Представшая пред моим мысленным взором безобидная сцена: мы с Хэтчером, развалившись на потертых кожаных сиденьях в курилке, пьем смертоносное или почти смертоносное зелье, показалась мне отвратительной. Омерзение, которое я ощутил, заставило меня впервые в жизни испытать что-то вроде сочувствия к женщинам из Христианского общества трезвости.
Я отчетливо вспомнил все, что было в комнате: коричневую бутылку на полу, тонкие губы Хэтчера, шептавшие строки письма.
— Интересно, оно все еще в поезде? — пробормотал я.
Наверное, я сказал это достаточно громко, потому что Мери переспросила:
— Что?
— Письмо Хэтчера. Он дописал его, когда мы были вместе, и отнес в ящик в клубном вагоне. Может быть, оно все еще там.
— Думаешь, письмо имеет отношение к его смерти?
— Не исключено. Схожу в клубный вагон, вдруг его еще не забрали.
Я хотел встать, но Мери удержала меня, схватив за руку:
— Нет.
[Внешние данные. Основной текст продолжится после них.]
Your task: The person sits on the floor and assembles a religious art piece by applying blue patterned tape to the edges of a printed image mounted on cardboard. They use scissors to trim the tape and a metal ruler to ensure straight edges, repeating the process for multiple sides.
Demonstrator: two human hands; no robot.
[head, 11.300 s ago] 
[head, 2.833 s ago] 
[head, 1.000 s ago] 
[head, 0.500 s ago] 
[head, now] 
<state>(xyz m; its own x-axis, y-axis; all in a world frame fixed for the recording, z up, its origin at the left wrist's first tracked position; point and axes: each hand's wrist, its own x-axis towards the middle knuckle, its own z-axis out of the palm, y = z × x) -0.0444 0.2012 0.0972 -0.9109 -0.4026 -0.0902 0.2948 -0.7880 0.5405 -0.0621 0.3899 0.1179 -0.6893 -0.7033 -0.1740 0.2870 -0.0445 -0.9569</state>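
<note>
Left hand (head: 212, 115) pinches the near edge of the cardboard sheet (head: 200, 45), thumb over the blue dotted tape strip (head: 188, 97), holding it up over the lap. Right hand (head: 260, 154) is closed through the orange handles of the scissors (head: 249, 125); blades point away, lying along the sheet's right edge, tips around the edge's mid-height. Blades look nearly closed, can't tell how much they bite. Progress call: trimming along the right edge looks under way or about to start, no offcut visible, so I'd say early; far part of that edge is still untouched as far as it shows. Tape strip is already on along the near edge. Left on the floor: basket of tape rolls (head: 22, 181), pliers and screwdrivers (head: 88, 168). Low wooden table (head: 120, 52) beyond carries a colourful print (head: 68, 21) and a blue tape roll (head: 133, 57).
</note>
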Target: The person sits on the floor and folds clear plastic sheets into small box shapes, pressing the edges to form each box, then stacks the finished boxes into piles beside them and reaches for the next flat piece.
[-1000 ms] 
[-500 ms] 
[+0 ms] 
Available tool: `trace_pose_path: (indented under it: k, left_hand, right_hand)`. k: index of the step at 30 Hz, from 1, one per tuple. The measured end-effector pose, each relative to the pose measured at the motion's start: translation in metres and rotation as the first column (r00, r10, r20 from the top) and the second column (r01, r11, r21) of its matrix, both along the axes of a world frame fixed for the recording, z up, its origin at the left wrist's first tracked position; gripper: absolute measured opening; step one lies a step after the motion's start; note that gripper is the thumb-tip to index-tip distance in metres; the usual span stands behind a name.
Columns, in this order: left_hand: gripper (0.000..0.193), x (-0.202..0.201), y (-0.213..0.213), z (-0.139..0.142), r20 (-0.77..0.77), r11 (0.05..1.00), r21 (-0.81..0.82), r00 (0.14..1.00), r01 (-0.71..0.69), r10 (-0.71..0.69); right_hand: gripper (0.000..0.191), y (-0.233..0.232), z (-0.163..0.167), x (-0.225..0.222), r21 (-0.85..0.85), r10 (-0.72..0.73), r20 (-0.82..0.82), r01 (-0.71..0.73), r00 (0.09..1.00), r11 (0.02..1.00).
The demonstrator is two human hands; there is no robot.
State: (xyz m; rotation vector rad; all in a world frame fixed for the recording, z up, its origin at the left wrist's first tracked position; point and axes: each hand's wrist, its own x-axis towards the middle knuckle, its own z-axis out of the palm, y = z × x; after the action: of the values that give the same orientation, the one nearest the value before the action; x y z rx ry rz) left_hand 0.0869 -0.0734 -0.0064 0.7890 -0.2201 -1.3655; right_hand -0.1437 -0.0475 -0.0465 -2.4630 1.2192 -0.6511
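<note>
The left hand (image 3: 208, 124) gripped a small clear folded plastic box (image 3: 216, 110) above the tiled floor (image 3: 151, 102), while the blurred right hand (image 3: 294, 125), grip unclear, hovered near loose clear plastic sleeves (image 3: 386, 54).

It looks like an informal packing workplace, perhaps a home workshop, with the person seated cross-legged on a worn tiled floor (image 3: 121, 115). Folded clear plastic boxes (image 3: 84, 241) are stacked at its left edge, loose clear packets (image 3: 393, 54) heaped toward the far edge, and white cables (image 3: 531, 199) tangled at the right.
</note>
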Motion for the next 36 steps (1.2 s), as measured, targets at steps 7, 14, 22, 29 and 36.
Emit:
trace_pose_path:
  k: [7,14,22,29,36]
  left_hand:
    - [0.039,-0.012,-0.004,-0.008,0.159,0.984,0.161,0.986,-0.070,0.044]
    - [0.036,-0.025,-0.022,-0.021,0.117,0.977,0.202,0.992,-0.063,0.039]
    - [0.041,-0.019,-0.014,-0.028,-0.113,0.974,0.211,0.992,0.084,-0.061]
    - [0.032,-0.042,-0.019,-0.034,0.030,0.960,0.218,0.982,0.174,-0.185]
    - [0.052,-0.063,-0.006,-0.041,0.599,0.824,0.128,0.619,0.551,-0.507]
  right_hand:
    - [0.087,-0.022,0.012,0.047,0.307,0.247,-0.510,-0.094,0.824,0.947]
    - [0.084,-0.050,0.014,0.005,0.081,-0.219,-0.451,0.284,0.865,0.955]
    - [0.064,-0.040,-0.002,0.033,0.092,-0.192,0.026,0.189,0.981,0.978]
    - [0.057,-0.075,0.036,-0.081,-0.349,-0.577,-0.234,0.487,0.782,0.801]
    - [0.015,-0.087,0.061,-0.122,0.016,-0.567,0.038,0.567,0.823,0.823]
Я схожу. У тебя ужасный вид, Сэм.
— Голова кружится и уплывает в Ла-Манш.
— Бедняжка! Прошу тебя, ложись спать.
— Попробуй разобрать фамилию и адрес через стенку ящика, — попросил я.
— Постараюсь.
Я забрался по лесенке на свою полку. Мне показалось, что она очень высоко. Я снял китель. Это потребовало таких усилий, что я чуть было не завалился спать прямо в чем был, не раздеваясь. Внизу зашуршали шторки, Мери, мягко ступая, направилась в клубный вагон.